Es seguro que leer literatura de la buena nos hace vivir más intensamente, pero también nos puede ayudar a entender quiénes y cómo somos (criaturas frágiles, vulnerables ante un patógeno microscópico; naturaleza de sueños?), dónde estamos («...contemplando cómo se pasa la vida...») y, para el caso de que hayamos abierto los ojos a una realidad que tiene tantas cosas buenas como malas, ver qué podemos hacer para transformarlas, ya que, según las transformemos, nos estaremos jugando la vida. Pensemos en el cambio climático y sus consecuencias, en las desigualdades lacerantes en incremento exponencial, en el montón de injusticias a que diariamente asistimos y que condenan a millones de seres humanos a la intemperie… Y un etcétera inacabable.
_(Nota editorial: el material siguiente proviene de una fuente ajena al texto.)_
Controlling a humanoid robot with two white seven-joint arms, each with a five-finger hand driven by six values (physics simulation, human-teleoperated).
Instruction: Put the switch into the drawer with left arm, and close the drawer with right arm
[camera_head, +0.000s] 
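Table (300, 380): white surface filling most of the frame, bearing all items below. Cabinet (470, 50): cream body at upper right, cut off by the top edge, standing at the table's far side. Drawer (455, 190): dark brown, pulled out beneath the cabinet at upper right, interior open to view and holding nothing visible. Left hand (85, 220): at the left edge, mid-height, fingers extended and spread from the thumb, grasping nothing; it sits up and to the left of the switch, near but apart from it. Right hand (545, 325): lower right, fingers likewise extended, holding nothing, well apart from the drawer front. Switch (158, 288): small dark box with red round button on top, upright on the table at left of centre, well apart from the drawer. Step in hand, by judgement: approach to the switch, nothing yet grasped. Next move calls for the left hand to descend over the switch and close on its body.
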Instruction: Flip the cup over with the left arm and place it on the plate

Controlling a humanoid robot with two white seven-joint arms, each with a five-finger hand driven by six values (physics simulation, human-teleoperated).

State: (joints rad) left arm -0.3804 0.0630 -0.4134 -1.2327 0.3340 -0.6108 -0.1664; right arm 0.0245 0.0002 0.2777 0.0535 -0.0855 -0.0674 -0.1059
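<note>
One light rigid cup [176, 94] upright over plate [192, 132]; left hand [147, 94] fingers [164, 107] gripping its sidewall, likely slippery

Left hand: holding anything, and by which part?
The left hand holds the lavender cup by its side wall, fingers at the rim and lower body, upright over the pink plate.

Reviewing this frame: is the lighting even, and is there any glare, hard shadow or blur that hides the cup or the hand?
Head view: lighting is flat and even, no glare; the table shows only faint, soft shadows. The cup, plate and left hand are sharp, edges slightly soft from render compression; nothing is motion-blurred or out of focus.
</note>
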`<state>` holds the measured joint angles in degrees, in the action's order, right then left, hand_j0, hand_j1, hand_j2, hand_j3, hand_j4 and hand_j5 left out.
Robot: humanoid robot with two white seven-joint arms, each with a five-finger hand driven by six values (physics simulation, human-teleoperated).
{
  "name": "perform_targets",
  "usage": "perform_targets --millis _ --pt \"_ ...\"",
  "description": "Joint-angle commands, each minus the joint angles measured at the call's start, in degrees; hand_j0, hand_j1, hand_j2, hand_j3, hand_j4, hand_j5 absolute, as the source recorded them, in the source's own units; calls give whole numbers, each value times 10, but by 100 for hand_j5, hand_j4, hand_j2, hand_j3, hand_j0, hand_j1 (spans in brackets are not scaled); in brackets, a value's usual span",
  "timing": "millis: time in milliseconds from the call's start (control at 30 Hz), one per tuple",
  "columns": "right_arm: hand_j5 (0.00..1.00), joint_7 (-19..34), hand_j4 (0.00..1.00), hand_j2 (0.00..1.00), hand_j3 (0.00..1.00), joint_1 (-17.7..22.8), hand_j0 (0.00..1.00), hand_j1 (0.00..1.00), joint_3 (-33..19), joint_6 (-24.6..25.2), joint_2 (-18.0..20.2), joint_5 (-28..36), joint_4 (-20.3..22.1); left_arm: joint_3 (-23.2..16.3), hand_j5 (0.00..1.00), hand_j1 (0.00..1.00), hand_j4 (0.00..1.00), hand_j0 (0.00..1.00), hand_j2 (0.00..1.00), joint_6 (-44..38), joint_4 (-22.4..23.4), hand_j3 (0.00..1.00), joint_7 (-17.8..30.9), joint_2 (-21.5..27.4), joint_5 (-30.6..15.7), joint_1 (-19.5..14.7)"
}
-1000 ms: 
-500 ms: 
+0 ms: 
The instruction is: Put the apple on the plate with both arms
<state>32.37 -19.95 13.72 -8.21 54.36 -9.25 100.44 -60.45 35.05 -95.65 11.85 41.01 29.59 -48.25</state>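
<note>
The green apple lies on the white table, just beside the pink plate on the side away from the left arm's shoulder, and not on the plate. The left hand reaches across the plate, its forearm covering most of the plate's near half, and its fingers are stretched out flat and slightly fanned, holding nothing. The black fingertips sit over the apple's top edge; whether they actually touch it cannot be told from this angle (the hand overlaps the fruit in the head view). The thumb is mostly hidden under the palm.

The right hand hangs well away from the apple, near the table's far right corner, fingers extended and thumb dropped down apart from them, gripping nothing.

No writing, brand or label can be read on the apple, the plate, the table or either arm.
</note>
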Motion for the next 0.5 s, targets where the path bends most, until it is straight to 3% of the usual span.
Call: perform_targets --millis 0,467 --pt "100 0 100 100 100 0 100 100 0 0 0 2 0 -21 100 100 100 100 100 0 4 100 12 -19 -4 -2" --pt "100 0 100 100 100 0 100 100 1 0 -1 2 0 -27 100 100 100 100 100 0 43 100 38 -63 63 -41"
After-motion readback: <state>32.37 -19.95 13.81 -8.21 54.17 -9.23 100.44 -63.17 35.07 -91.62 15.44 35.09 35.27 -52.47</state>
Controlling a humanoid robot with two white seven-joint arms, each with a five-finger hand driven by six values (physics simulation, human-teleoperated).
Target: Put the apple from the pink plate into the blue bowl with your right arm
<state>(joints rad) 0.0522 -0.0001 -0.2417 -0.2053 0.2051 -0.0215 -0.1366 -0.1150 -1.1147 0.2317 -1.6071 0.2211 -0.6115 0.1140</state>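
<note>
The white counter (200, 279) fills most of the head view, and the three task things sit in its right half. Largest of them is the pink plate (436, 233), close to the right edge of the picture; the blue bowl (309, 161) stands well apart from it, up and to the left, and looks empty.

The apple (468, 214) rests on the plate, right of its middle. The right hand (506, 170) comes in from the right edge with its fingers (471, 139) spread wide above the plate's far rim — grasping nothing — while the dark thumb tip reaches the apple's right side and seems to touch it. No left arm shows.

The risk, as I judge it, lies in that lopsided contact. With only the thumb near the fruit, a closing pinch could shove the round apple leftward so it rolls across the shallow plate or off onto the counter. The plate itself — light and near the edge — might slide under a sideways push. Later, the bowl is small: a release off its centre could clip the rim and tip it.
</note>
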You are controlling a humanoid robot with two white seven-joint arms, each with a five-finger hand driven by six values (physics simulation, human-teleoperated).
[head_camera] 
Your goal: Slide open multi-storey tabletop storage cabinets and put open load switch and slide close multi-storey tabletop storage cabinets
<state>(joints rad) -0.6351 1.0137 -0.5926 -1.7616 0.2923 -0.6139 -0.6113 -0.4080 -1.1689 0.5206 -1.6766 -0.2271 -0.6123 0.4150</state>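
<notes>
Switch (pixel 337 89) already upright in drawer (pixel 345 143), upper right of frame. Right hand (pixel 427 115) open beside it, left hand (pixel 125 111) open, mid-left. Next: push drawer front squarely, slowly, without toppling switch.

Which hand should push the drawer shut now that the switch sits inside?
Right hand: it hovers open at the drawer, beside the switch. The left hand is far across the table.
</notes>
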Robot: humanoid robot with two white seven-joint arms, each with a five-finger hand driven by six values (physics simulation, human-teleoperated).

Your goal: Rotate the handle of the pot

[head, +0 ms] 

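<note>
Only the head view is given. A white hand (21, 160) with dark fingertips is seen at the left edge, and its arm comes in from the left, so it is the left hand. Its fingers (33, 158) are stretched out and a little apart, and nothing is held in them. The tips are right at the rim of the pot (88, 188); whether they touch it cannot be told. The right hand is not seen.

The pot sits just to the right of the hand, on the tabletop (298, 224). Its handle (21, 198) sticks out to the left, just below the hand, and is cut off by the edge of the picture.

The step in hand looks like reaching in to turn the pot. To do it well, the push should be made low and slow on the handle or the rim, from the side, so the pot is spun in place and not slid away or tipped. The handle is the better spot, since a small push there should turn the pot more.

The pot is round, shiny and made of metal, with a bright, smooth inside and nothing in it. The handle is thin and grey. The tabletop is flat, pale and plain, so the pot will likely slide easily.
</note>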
Para hacer frente a la inmensa tarea de resiliencia y construcción, tal vez las palabras no sirvan de mucho, pero son imprescindibles si conseguimos recuperarlas en su recto sentido: democracia, igualdad, fraternidad y sororidad, libertad, justicia, derechos humanos… Quién era aquel poeta que pretendía salvar las palabras y recuperar el nombre de las cosas para poder acceder al pleno dominio de la tierra? Salvador Espriu nos alentaba a permanecer fieles al servicio del pueblo, pues si cada cual guardara fidelidad  a su propio pueblo concreto, el que nos ha correspondido en nuestro espacio y nuestro tiempo, también podríamos ser respetuosos con todos los demás pueblos del mundo, los de hoy, los de ayer y los de las generaciones venideras.

Cada año abril nos invita a una primavera de libros y rosas. San Jorge vence al dragón con la lanza más eficaz y afilada: la palabra. Palabras que causan dolor, placer, espanto, coraje, persuasión, rechazo…; palabras que son materia de nuestros sueños y de nuestros insomnios, crecen y fructifican con la lectura.